Зимой 1899–1900 гг. Пскову суждено было сделаться историческим городом русского марксизма. В начале этой зимы во Пскове поселился вернувшийся из ссылки мой товарищ А. Н. Потресов, уже ставший видным марксистским публицистом. Вскоре после него приехал к родителям административно высланный из Петербурга за агитацию среди рабочих студент Лохов, и наконец прибыл из сибирской ссылки Владимир Ильич Ульянов, имя которого, или точнее говоря — псевдоним, стало впоследствии одним из самых громких имен всемирной истории. Тогда ему еще не было 30 лет. Нам, статистикам, он был известен как автор книги, вышедшей под псевдонимом Ильина. Книга эта давно забыта, но тогда она произвела большую сенсацию как первая попытка переработки данных земской статистики, до тех пор неизменно обрабатывавшихся народниками с определенной народнической тенденцией, в марксистском духе.
В. И. Ульянов — впоследствии Ленин (далее я буду его называть его историческим псевдонимом), имел очень невзрачную наружность. Небольшого роста, как коленка лысый, несмотря на свой молодой возраст, с серым лицом, слегка выдающимися скулами, желтенькой бородкой и маленькими хитроватыми глазками, он своим внешним видом скорее напоминал приказчика мучного лабаза, чем интеллигента.
Поселившись во Пскове, Ленин вошел в наш марксистский кружок, в котором сразу сделался центральной фигурой, благодаря своей эрудиции в экономических вопросах и в особенности в их марксистской интерпретации. Историю социализма от Сен-Симона до Бебеля и Бернштейна он знал превосходно, знал — что и где сказали Маркс и Энгельс, где и как объяснял слова своих учителей Каутский, подробно изучил полемику между ортодоксальным Каутским и еретиком-ревизионистом Бернштейном и т. д. Ленин не принадлежал к числу людей, поражающих силою и оригинальностью мысли. Во всяком случае мысль его была замкнута в трафарете марксистских идей. Больше поражал он своей феноменальной памятью и совершенно исключительными способностями. Раз как-то я запоздал на заседание нашего кружка и, войдя в комнату, застал Ленина, который читал вслух какую-то книжку. Читал он совершенно бегло и гладко. Каково же было мое изумление, когда, заглянув в его книжку, я увидел, что он читает статью Каутского в немецком журнале.
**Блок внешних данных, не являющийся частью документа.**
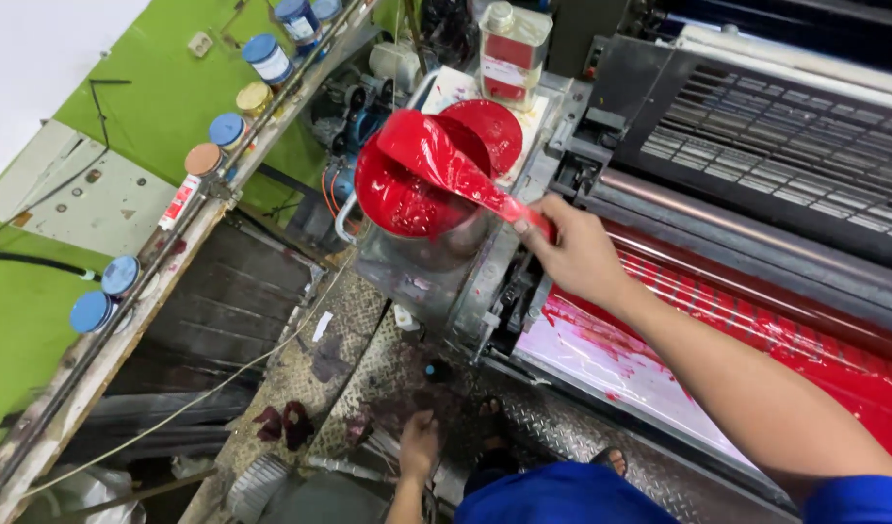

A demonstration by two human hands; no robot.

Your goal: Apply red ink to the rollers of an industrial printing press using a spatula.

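Observation:
My right hand (pixel 577 254) grips the handle of a flat ink spatula (pixel 446 165), whose blade is heaped with thick red ink. The blade is held over an open can of red ink (pixel 397 199) that stands on the end of a printing press. The can's red-coated lid (pixel 491 131) lies just behind it. My left hand (pixel 419 444) hangs low beside my leg with fingers loosely curled and nothing in it. Red ink covers the press roller (pixel 805 349) and the tray (pixel 601 354) below my right arm.
A clear bottle with a red label (pixel 512 49) stands behind the can. Several lidded tins (pixel 227 129) line a narrow ledge on the green wall at left. Diamond-plate metal steps (pixel 368 369) lie under my sandalled feet (pixel 611 458).

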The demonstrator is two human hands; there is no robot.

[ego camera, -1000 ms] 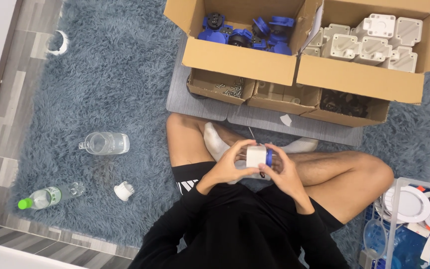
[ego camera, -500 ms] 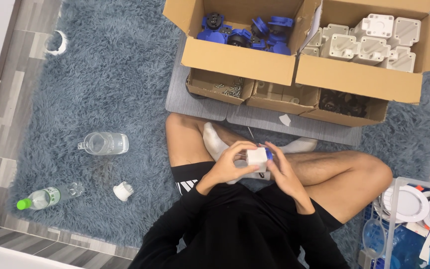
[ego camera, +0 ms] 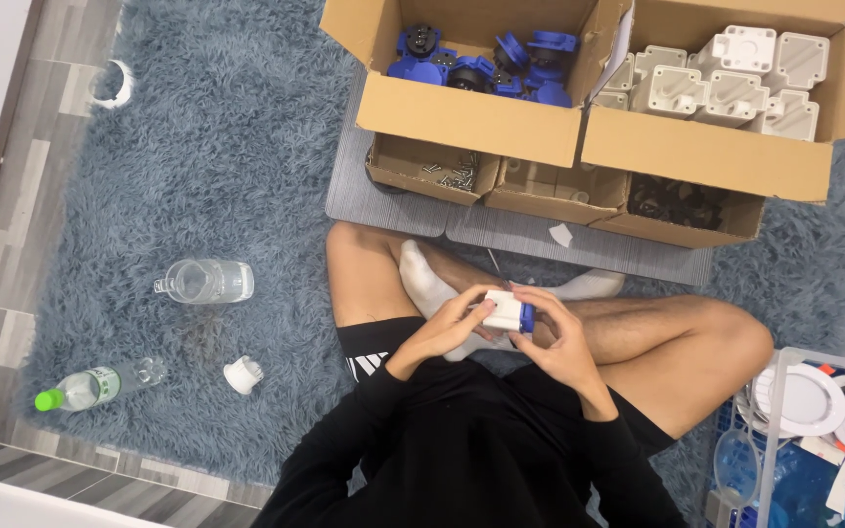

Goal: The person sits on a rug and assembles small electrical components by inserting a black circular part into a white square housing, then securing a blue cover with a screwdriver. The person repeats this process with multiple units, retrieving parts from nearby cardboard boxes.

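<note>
I sit cross-legged on a shaggy blue-grey rug (ego camera: pixel 227 166). Both hands hold a small white plastic housing with a blue part (ego camera: pixel 507 311) over my lap. My left hand (ego camera: pixel 457 326) grips it from the left, fingers wrapped on top. My right hand (ego camera: pixel 561 337) clasps its right side, where the blue part shows. In front of me stand a cardboard box of blue parts (ego camera: pixel 481 61) and a cardboard box of white housings (ego camera: pixel 726 83).
Smaller open boxes hold screws (ego camera: pixel 452 174) and dark parts (ego camera: pixel 677 200). On the rug to my left lie a clear jug (ego camera: pixel 204 282), a green-capped bottle (ego camera: pixel 100 383) and a white part (ego camera: pixel 243 374). A bin with round white pieces (ego camera: pixel 814 411) stands at right.
The white and blue piece has been turned a little in my hands and sits slightly lower. My hands stay in the same place over my lap.
</note>
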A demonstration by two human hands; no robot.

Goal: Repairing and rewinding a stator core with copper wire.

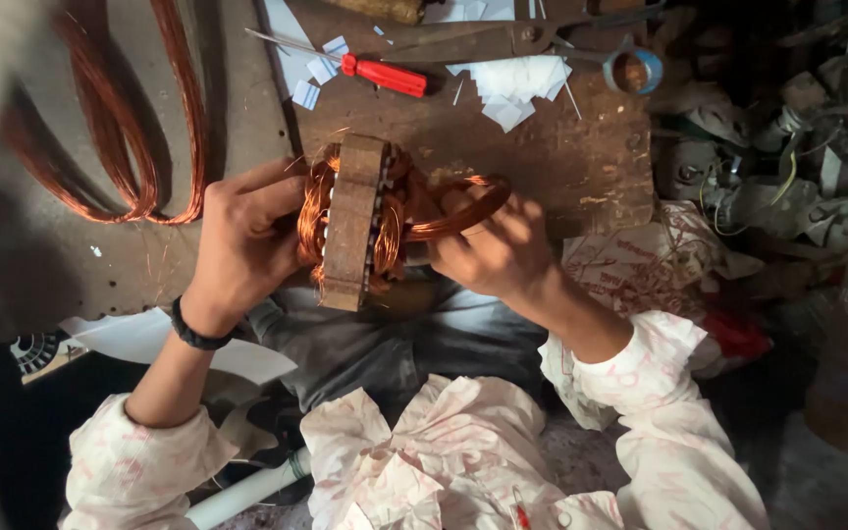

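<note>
A brown motor stator core (pixel 353 221) stands on edge over my lap, with copper windings bulging from both sides. My left hand (pixel 242 240) grips its left side, fingers pressed into the copper coils. My right hand (pixel 493 245) holds a loop of copper wire coil (pixel 463 206) that arcs out of the stator's right side. A black band sits on my left wrist.
A wooden board (pixel 542 147) lies beyond the stator with a red-handled screwdriver (pixel 385 76), old scissors (pixel 483 41), white paper scraps (pixel 517 83) and a tape roll (pixel 632 71). Loose copper wire hanks (pixel 139 128) lie at left. Motor parts and clutter (pixel 777 147) pile up at right.
</note>
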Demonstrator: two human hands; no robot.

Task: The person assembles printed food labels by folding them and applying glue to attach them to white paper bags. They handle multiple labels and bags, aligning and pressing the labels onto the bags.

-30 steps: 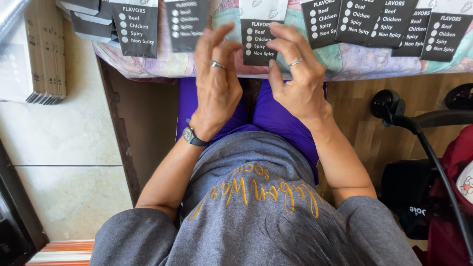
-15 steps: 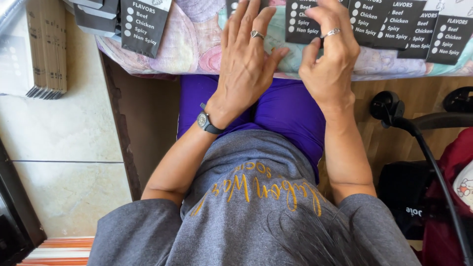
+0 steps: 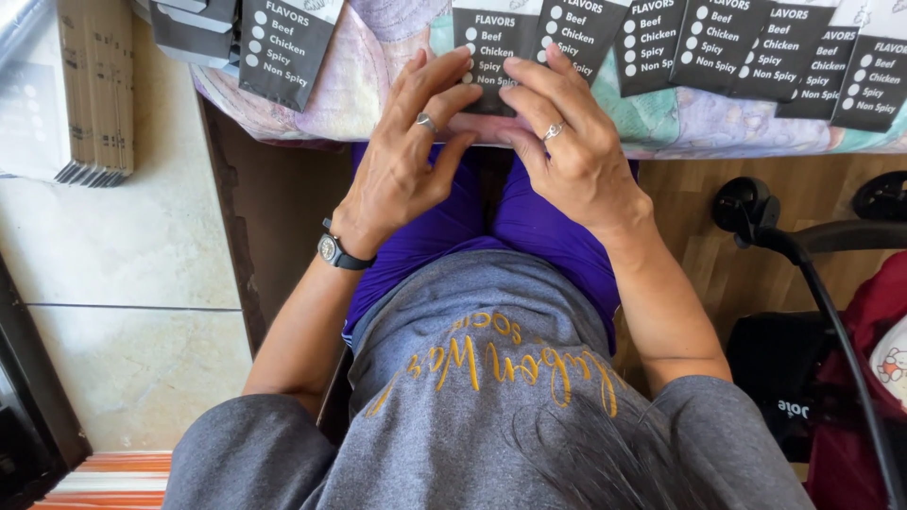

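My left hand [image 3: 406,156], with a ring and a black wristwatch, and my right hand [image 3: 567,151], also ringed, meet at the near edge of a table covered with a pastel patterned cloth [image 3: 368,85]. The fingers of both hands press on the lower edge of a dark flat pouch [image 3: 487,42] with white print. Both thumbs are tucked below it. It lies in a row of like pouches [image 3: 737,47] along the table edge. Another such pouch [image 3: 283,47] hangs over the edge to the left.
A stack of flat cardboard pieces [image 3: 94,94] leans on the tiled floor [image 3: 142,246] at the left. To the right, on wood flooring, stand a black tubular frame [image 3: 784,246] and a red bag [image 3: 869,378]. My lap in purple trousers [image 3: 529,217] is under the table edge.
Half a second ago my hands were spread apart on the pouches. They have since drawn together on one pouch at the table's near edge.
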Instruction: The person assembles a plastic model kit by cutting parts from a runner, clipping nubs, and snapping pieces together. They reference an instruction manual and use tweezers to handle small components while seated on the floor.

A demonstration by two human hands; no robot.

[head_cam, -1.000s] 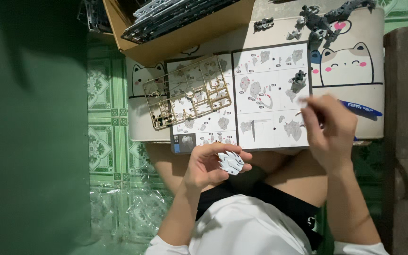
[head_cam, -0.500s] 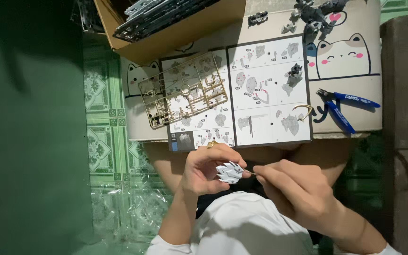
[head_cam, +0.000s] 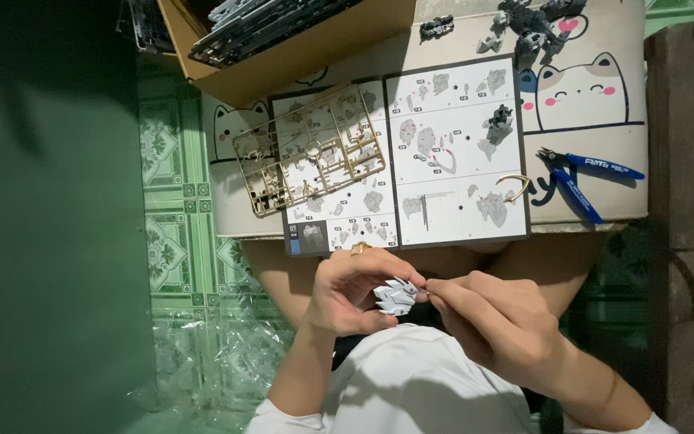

Смотря глазами в немецкий текст, он без всякого усилия читал его нам по-русски на вполне отделанном литературном языке.
Я затруднился бы сказать, насколько Ленин был широко образованным человеком. Он был настолько поглощен социально-политическими вопросами, что никогда на другие темы не разговаривал с нами. Я даже представить себе не могу его разговаривающим о поэзии, живописи, музыке, еще меньше — о любви, о сложных духовных переживаниях человека, а тем более о каких-либо житейских мелочах, не связанных с конспирацией. Интерес к человеку ему был совершенно чужд. Общаясь с ним, я всегда чувствовал, что он интересуется мною лишь постольку, поскольку видит во мне более или менее единомышленника, которого можно использовать для революционной борьбы. Поэтому он считал нужным ко мне заходить, беседовать со мной, иногда спорить. Моя личность с ее чувствами и переживаниями его абсолютно не интересовала. Будь я тогда социалистом-народником или либералом, я бы для него просто не существовал. Холодность Ленина к людям бросалась в глаза. Помню, как однажды кто-то мне сказал, что Ленин и Потресов живут душа в душу. Я ответил: «Живут они не дуща в душу, а голова в голову, так как у Ленина души нет».
Среди русских социал-демократов шла тогда борьба между двумя тактическими течениями, между так называемыми «экономистами» и «политиками». Экономисты считали, что организовать рабочий класс следует лишь на почве его экономических нужд, ему более близких, чем вопросы общей политики; политики находили, что необходимо разъяснять рабочим связь между их экономическим положением и политическим строем России, дабы создать им центральное положение среди других общественных классов, борющихся за политическую свободу и конституционный образ правления (тогда о возможности осуществления в ближайшем будущем республики никто серьезно не помышлял), и этим облегчить дальнейший этап борьбы уже за социализм.
Практическое руководство рабочим движением находилось тогда преимущественно в руках «экономистов», в частности, в Петербурге, главном центре социал-демократической пропаганды, и одним из главарей этого течения был прибывший к нам во Псков бородатый студент Лохов. «Политики», к которым принадлежали все крупные теоретики марксизма — Плеханов, Струве, Ленин и др., были крайне раздражены против «экономистов», впавших, с их точки зрения, в ересь, но у них еще не было органа печати, в котором они могли бы проводить свою тактическую точку зрения, а потому споры между представителями этих двух течений происходили в кружках.